_TASK OBJECTIVE_. Once you have read the listing below, write all of it out again exactly.

_PROVIDED MATERIAL_.
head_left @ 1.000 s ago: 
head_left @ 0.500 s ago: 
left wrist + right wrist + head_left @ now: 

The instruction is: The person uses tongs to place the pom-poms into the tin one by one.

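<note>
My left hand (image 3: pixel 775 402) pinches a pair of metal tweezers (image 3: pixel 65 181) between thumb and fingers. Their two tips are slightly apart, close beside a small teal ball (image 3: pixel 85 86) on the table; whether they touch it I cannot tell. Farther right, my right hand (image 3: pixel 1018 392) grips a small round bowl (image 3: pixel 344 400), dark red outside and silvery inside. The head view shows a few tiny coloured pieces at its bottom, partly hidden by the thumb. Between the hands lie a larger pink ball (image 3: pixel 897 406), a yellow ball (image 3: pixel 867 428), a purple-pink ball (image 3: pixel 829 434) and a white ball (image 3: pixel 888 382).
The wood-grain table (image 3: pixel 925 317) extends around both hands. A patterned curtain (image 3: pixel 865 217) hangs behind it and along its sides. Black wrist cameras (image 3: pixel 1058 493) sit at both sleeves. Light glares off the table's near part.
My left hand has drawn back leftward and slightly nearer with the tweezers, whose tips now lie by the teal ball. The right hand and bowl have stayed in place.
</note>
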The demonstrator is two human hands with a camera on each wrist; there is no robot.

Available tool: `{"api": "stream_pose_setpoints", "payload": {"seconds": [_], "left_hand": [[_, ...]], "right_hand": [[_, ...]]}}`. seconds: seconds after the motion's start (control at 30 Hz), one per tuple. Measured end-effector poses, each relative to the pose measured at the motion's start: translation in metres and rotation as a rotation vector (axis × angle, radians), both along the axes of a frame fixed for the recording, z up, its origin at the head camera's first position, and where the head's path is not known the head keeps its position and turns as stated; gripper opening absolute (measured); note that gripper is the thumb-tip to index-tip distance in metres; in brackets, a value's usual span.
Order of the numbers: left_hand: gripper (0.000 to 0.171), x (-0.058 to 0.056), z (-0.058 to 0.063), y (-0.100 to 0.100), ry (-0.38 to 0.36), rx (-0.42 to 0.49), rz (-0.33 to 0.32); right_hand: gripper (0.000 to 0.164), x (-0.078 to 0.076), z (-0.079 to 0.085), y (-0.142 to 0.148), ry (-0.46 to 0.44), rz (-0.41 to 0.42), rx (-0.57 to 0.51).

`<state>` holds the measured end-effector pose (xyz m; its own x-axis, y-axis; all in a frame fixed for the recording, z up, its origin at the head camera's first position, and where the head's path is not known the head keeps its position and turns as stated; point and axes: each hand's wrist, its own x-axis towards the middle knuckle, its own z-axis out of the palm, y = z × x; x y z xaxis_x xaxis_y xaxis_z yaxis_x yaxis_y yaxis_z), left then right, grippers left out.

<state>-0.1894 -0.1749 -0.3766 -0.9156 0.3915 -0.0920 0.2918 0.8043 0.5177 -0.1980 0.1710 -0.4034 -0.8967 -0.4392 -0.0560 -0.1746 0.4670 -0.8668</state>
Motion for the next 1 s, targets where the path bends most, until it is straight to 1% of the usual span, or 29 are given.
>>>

_RESPONSE FOR THIS EXERCISE_.
head_left @ 1.000 s ago: 
head_left @ 0.500 s ago: 
left wrist + right wrist + head_left @ now: 

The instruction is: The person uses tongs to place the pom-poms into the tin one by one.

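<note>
My left hand (image 3: pixel 775 402) pinches a pair of metal tweezers (image 3: pixel 65 181) between thumb and fingers. Their two tips are slightly apart, close beside a small teal ball (image 3: pixel 85 86) on the table; whether they touch it I cannot tell. Farther right, my right hand (image 3: pixel 1018 392) grips a small round bowl (image 3: pixel 344 400), dark red outside and silvery inside. The head view shows a few tiny coloured pieces at its bottom, partly hidden by the thumb. Between the hands lie a larger pink ball (image 3: pixel 897 406), a yellow ball (image 3: pixel 867 428), a purple-pink ball (image 3: pixel 829 434) and a white ball (image 3: pixel 888 382).
The wood-grain table (image 3: pixel 925 317) extends around both hands. A patterned curtain (image 3: pixel 865 217) hangs behind it and along its sides. Black wrist cameras (image 3: pixel 1058 493) sit at both sleeves. Light glares off the table's near part.
My left hand has drawn back leftward and slightly nearer with the tweezers, whose tips now lie by the teal ball. The right hand and bowl have stayed in place.
</note>
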The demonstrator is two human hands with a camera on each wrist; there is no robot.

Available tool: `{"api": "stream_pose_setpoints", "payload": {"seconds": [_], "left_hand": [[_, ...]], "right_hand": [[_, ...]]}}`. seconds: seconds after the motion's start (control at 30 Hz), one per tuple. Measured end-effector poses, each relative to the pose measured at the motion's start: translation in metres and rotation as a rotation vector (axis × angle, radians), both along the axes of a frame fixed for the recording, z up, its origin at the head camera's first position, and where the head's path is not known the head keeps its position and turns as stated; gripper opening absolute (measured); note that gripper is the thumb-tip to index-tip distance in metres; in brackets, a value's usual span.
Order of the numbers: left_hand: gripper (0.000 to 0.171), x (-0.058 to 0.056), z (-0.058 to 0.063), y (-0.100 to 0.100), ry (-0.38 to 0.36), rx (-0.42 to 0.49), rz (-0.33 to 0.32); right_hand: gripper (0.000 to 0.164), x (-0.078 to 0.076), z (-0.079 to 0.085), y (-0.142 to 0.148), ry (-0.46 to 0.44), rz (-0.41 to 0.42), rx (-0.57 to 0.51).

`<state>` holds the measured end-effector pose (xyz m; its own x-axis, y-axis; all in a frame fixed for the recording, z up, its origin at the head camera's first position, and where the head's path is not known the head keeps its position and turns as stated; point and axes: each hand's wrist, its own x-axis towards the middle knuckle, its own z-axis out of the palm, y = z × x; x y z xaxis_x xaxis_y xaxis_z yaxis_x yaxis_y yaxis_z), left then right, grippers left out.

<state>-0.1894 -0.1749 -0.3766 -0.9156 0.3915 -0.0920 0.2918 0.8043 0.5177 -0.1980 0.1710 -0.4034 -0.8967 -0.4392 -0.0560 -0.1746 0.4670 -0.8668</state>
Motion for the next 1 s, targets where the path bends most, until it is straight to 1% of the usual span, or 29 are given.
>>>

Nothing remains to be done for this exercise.